Donald Trump Announces White House Speech to React to Impeachment Acquittal

President Donald Trump will address the nation in a Thursday speech following his acquittal on two [...]

President Donald Trump will address the nation in a Thursday speech following his acquittal on two articles of impeachment. The president, who on Wednesday was acquitted in a vote of 52-48 on Article 1, abuse of power, and in a 53-47 on Article II, obstruction of Congress, will take the pulpit on noon ET Thursday, less than 24 hours after the Senate vote, he announced in a tweet.

According to aides who spoke to USA Today, Trump has "talked with people for days about what he might say after acquittal," and reportedly "talked more excitedly about his impeachment speech than he did the State of the Union."

Thursday's speech, however, will not mark the first time Trump has reacted to his acquittal. Just minutes after the final votes were tallied, the president took to Twitter to celebrate, sharing a 30-second-long video featuring a TIME magazine cover with the headline "How Trumpism Will Outlast Trump." With campaign signs showing Trump running for president through 2048 and beyond, the video ended with the words, "Trump 4EVA."
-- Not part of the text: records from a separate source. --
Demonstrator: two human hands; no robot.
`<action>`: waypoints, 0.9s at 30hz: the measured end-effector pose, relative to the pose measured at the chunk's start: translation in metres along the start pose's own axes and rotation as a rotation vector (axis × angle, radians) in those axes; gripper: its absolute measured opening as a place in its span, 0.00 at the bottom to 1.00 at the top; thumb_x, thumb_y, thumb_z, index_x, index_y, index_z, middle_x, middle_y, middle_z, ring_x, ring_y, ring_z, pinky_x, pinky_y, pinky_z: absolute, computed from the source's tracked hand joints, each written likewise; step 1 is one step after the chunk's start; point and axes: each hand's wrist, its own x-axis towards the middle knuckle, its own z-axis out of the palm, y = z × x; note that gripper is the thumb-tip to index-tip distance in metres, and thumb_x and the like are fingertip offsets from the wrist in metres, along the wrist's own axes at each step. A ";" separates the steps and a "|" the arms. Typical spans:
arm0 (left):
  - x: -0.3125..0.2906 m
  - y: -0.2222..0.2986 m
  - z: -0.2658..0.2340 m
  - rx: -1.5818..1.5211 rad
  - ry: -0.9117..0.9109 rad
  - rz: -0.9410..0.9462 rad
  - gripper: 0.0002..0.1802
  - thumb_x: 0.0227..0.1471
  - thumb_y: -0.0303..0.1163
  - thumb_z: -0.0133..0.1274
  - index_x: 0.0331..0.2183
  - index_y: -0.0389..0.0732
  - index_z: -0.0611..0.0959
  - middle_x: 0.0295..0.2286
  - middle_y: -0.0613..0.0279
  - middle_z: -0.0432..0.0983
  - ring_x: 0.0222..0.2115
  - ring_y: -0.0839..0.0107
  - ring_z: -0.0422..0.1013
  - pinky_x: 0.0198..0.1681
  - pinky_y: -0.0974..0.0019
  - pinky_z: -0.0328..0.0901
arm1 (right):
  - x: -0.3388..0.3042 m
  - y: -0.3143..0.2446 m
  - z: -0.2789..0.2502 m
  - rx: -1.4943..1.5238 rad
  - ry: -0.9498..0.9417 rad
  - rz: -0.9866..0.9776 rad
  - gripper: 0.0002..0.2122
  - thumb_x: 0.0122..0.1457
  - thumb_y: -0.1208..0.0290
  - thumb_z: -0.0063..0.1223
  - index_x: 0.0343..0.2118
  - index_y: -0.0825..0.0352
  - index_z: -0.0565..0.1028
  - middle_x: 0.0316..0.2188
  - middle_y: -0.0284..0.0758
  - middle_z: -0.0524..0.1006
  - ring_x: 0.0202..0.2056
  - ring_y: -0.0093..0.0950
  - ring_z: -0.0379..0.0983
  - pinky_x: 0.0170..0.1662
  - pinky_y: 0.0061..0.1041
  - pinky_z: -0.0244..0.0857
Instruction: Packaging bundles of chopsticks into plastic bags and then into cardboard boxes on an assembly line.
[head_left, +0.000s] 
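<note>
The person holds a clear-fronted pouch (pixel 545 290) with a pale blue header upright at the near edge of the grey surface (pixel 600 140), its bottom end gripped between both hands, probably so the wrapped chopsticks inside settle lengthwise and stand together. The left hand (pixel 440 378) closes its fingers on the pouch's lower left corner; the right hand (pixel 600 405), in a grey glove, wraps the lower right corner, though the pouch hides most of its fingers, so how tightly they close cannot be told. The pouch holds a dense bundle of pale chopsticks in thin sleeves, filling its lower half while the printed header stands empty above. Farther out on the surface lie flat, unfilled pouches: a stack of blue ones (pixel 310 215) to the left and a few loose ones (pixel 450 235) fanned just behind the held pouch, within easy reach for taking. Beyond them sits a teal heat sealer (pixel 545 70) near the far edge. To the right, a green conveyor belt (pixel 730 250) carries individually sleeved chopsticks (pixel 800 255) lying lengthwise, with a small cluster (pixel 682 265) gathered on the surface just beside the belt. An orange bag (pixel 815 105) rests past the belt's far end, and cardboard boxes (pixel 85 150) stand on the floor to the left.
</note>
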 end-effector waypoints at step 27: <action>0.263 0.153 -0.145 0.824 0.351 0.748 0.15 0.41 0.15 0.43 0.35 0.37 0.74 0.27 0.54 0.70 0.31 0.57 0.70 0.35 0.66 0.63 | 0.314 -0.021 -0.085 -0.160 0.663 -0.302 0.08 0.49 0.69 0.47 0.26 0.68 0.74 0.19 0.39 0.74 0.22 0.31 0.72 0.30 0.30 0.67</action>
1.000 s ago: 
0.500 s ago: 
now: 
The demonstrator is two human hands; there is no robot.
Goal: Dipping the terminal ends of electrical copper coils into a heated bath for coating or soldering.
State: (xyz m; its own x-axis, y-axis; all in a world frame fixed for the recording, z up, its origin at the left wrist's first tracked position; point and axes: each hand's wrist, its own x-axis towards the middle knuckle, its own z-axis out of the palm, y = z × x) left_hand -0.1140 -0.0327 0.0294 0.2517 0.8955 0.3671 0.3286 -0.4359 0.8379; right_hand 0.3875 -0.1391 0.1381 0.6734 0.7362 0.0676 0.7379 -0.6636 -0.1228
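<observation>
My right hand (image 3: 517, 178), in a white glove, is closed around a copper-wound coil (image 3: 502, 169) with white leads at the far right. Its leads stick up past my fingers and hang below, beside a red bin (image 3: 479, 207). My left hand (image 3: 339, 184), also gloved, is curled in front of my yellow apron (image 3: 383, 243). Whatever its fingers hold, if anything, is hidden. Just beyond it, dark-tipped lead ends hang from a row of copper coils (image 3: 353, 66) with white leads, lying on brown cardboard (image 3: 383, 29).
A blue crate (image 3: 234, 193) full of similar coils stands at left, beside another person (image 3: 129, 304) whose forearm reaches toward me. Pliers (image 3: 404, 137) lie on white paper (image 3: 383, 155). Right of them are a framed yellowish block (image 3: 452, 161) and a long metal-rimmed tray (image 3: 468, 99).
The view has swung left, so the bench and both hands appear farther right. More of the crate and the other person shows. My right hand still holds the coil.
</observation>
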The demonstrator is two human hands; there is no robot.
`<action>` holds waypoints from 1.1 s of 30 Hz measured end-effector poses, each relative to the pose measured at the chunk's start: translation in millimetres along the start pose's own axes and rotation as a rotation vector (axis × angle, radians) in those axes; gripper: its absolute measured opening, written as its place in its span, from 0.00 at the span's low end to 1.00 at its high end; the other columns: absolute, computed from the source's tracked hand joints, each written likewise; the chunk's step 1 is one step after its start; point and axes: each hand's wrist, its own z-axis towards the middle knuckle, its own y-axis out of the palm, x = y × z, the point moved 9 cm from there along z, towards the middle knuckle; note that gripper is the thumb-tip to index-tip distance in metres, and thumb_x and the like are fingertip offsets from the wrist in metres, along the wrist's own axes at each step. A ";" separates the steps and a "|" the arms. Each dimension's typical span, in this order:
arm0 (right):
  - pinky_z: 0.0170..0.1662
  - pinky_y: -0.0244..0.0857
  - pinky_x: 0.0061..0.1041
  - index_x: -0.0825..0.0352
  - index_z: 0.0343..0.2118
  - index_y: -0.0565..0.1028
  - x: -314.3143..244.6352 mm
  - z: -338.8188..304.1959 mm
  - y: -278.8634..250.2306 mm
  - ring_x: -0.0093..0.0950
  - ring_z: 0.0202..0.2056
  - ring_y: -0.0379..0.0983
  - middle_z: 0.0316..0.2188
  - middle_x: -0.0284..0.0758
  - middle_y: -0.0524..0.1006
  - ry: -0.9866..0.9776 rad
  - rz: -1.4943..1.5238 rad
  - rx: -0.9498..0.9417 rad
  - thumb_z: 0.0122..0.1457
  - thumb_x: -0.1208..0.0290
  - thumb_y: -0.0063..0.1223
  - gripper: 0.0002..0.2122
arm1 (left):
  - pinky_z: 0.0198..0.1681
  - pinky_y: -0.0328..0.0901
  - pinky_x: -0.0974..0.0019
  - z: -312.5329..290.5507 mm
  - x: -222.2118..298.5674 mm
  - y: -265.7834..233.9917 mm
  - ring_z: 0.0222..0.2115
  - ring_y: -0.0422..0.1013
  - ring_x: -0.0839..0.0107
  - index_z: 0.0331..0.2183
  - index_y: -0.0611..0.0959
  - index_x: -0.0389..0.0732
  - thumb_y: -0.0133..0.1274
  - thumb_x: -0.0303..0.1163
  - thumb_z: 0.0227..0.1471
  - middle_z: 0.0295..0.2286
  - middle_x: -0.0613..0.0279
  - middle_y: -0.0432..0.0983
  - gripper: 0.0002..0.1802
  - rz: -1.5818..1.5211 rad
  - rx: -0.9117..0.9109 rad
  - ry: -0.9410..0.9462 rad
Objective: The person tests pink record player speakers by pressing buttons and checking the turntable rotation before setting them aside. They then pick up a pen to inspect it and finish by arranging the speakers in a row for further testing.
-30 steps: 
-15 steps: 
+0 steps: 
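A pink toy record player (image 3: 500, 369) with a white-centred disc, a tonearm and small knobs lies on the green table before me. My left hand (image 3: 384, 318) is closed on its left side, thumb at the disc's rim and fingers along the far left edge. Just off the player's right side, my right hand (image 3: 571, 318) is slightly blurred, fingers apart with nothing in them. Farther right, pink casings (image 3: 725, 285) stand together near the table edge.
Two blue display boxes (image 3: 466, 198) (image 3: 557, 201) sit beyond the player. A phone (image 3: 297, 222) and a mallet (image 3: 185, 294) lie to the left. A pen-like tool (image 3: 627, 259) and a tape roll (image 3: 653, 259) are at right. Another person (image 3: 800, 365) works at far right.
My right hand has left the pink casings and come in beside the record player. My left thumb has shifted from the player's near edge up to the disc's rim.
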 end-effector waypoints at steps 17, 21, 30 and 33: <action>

The president has also reacted to the acquittal by slamming Sen. Mitt Romney, who was the only person in the Senate to cross party lines when he voted to convict Trump on Article I. Romney did not, however, vote to convict the president on Article II.

In a minute-long video shared by the president Wednesday night, Romney is branded as as "a Democrat secret asset" who "tried to infiltrate Trump's administration as secretary of state" while "posing as a Republican."

Just after midnight, Trump again addressed Romney, calling him a "failed presidential candidate" who, had he "devoted the same energy and anger to defeating a faltering Barack Obama as he sanctimoniously does to me, he could have won the election. Read the Transcripts!"

Meanwhile, the White House, in a statement, accused the impeachment trial of being "another with-hunt" that was an attempt to overturn the results of the 2016 election and interfere with the 2020 election.